→ **SUPPLIED DATA**
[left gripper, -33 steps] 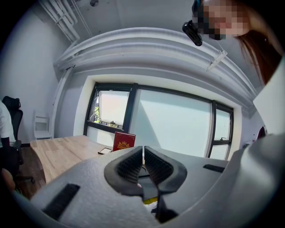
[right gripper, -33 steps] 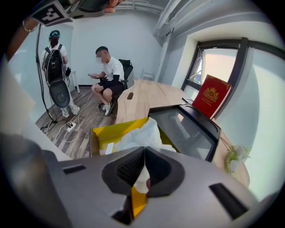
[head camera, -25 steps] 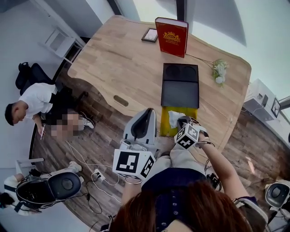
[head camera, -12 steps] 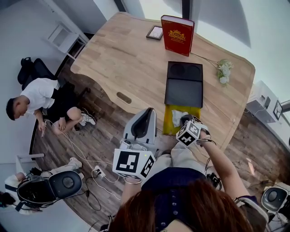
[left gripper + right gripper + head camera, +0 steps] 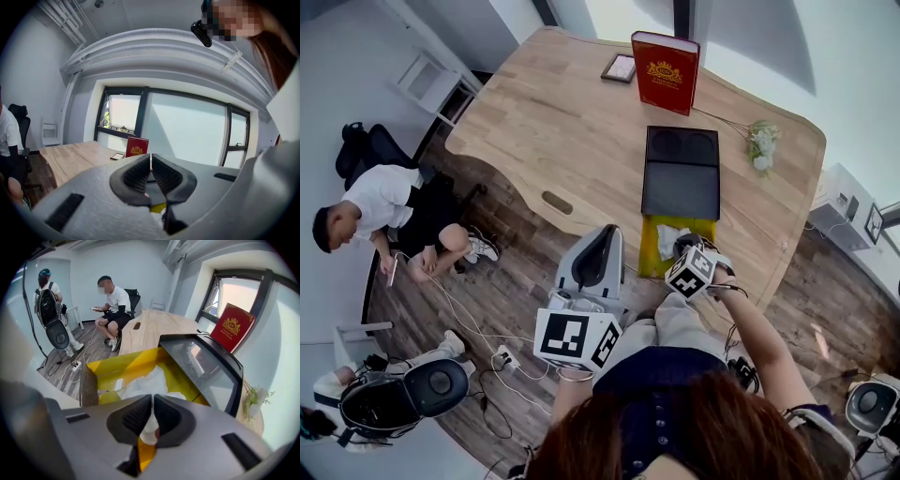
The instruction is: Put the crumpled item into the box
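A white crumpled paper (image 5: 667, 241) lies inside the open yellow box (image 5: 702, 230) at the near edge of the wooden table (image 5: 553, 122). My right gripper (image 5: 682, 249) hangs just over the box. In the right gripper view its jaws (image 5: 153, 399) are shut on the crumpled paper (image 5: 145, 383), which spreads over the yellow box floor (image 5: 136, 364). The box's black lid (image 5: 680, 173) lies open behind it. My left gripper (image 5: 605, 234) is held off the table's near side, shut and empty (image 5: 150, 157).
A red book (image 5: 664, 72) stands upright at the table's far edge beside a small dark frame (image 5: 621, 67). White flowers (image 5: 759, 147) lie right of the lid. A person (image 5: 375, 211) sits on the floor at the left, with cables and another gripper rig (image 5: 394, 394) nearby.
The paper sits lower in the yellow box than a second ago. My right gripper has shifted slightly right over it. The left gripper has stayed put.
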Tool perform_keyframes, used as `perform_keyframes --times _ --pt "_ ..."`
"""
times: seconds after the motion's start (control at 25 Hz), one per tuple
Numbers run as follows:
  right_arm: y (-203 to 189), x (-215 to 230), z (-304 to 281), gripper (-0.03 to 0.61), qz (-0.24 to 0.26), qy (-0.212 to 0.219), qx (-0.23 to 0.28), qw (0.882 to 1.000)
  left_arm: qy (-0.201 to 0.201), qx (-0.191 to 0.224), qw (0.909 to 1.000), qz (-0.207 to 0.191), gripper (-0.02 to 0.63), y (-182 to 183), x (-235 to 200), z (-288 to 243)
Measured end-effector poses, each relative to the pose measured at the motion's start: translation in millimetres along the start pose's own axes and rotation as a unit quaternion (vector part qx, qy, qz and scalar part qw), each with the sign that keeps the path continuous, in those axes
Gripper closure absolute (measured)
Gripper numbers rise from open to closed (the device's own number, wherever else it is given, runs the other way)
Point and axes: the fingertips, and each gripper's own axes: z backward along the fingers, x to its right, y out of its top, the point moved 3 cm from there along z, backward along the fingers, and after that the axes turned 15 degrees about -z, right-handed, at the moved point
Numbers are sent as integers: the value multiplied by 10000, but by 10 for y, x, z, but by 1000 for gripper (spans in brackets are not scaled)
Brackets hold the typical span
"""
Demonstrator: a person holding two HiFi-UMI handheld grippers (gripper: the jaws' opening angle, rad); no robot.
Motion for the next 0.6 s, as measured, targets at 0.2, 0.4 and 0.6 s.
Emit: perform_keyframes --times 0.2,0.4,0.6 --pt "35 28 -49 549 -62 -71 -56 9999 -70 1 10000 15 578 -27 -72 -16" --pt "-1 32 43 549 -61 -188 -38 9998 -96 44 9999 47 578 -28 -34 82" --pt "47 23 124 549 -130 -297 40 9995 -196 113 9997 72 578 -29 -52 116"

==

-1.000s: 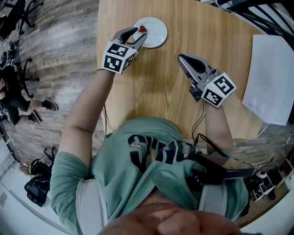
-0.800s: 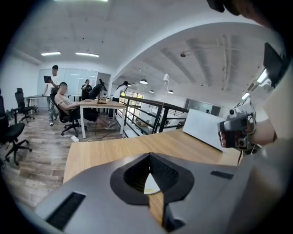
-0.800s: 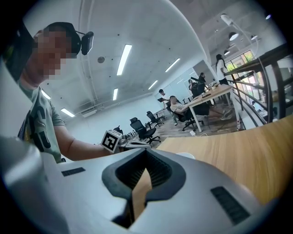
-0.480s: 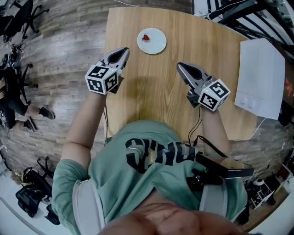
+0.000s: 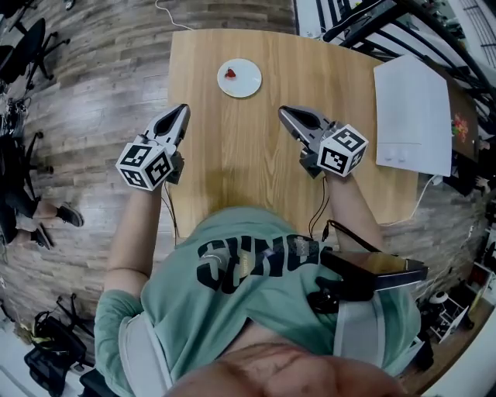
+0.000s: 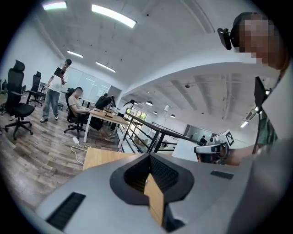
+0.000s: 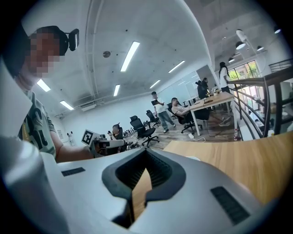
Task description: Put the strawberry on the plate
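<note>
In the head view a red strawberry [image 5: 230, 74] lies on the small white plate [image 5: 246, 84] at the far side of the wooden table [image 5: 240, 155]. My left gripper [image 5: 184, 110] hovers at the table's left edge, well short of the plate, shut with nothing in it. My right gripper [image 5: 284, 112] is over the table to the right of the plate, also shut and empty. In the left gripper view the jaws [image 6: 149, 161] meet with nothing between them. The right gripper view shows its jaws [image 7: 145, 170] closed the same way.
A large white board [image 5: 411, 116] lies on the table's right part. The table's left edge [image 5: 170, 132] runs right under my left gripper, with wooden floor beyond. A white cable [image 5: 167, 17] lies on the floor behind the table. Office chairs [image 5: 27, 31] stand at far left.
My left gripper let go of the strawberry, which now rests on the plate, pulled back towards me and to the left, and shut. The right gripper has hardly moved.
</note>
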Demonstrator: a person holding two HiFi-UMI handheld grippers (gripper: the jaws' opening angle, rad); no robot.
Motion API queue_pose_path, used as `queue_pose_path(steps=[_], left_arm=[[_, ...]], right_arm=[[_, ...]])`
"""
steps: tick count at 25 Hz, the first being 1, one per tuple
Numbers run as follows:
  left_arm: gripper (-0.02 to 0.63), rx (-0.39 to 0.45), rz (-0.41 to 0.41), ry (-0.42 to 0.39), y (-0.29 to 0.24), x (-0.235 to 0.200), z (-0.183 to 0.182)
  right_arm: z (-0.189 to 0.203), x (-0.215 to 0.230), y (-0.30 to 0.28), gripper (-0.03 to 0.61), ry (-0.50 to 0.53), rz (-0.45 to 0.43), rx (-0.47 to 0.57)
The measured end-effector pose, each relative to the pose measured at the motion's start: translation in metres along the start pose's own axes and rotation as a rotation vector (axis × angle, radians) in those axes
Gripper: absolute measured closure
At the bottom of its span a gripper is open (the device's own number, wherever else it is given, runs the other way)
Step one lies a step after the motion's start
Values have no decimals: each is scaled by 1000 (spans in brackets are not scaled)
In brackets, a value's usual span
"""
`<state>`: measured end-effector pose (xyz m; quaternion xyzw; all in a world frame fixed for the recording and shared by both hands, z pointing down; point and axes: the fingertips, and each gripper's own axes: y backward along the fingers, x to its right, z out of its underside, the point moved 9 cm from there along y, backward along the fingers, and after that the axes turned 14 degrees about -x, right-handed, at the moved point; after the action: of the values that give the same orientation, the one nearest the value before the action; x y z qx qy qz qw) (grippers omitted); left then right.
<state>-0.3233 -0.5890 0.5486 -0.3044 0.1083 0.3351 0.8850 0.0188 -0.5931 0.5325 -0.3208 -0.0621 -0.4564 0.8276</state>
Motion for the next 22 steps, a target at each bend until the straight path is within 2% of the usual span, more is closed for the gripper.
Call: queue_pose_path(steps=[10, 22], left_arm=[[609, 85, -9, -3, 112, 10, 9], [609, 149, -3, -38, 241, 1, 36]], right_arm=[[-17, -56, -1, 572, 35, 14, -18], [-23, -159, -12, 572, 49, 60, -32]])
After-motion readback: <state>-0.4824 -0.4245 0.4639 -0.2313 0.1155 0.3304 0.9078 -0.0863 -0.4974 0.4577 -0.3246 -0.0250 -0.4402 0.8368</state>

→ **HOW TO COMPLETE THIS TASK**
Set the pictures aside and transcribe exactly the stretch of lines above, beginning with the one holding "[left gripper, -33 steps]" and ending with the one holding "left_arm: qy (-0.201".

→ **REPLY**
[left gripper, -33 steps] 
[right gripper, -33 steps] 
[head camera, -25 steps] 
[head camera, -12 steps] 
[left gripper + right gripper + head camera, +0 steps] 
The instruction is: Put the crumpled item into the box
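A white crumpled paper (image 5: 667, 241) lies inside the open yellow box (image 5: 702, 230) at the near edge of the wooden table (image 5: 553, 122). My right gripper (image 5: 682, 249) hangs just over the box. In the right gripper view its jaws (image 5: 153, 399) are shut on the crumpled paper (image 5: 145, 383), which spreads over the yellow box floor (image 5: 136, 364). The box's black lid (image 5: 680, 173) lies open behind it. My left gripper (image 5: 605, 234) is held off the table's near side, shut and empty (image 5: 150, 157).
A red book (image 5: 664, 72) stands upright at the table's far edge beside a small dark frame (image 5: 621, 67). White flowers (image 5: 759, 147) lie right of the lid. A person (image 5: 375, 211) sits on the floor at the left, with cables and another gripper rig (image 5: 394, 394) nearby.
The paper sits lower in the yellow box than a second ago. My right gripper has shifted slightly right over it. The left gripper has stayed put.
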Tool perform_keyframes, used as `perform_keyframes --times _ --pt "_ ..."`
"""
times: seconds after the motion's start (control at 25 Hz), one per tuple
Numbers run as follows:
  right_arm: y (-203 to 189), x (-215 to 230), z (-304 to 281), gripper (-0.03 to 0.61), qz (-0.24 to 0.26), qy (-0.212 to 0.219), qx (-0.23 to 0.28), qw (0.882 to 1.000)
  left_arm: qy (-0.201 to 0.201), qx (-0.191 to 0.224), qw (0.909 to 1.000), qz (-0.207 to 0.191), gripper (-0.02 to 0.63), y (-182 to 183), x (-235 to 200), z (-288 to 243)

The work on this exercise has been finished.